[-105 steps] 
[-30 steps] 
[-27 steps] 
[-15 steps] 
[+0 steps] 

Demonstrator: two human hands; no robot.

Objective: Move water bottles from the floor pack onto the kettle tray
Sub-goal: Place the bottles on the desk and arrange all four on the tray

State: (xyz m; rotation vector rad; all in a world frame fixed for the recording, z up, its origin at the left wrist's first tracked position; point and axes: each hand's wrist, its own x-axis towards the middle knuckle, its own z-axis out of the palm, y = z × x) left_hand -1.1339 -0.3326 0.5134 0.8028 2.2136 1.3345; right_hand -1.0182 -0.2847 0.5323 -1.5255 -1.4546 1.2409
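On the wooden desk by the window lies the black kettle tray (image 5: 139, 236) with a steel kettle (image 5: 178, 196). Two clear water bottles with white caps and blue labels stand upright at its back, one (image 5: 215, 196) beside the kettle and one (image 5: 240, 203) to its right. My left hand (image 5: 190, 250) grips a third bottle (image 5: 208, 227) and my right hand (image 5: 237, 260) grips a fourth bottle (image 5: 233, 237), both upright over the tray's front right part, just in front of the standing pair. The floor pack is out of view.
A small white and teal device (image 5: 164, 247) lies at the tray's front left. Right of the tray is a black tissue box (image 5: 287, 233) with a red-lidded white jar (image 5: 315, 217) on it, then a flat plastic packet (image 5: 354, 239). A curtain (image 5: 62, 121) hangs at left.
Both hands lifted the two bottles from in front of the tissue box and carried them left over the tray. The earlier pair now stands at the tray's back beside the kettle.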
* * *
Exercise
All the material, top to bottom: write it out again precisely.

Solution to this problem
[-105 steps] 
[-30 steps] 
[-27 steps] 
[-15 steps] 
[+0 steps] 

Demonstrator: two human hands; no robot.

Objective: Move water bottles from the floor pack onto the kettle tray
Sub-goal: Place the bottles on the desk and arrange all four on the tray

State: (xyz m; rotation vector rad; all in a world frame fixed for the recording, z up, its origin at the left wrist's first tracked position; point and axes: each hand's wrist, its own x-axis towards the middle knuckle, its own z-axis out of the palm, y = z × x) left_hand -1.1339 -0.3326 0.5134 0.8028 2.2136 1.3345; right_hand -1.0182 -0.2847 0.5323 -1.5255 -1.4546 1.2409
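On the wooden desk by the window lies the black kettle tray (image 5: 139, 236) with a steel kettle (image 5: 178, 196). Two clear water bottles with white caps and blue labels stand upright at its back, one (image 5: 215, 196) beside the kettle and one (image 5: 240, 203) to its right. My left hand (image 5: 190, 250) grips a third bottle (image 5: 208, 227) and my right hand (image 5: 237, 260) grips a fourth bottle (image 5: 233, 237), both upright over the tray's front right part, just in front of the standing pair. The floor pack is out of view.
A small white and teal device (image 5: 164, 247) lies at the tray's front left. Right of the tray is a black tissue box (image 5: 287, 233) with a red-lidded white jar (image 5: 315, 217) on it, then a flat plastic packet (image 5: 354, 239). A curtain (image 5: 62, 121) hangs at left.
Both hands lifted the two bottles from in front of the tissue box and carried them left over the tray. The earlier pair now stands at the tray's back beside the kettle.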

What was produced is the complete output.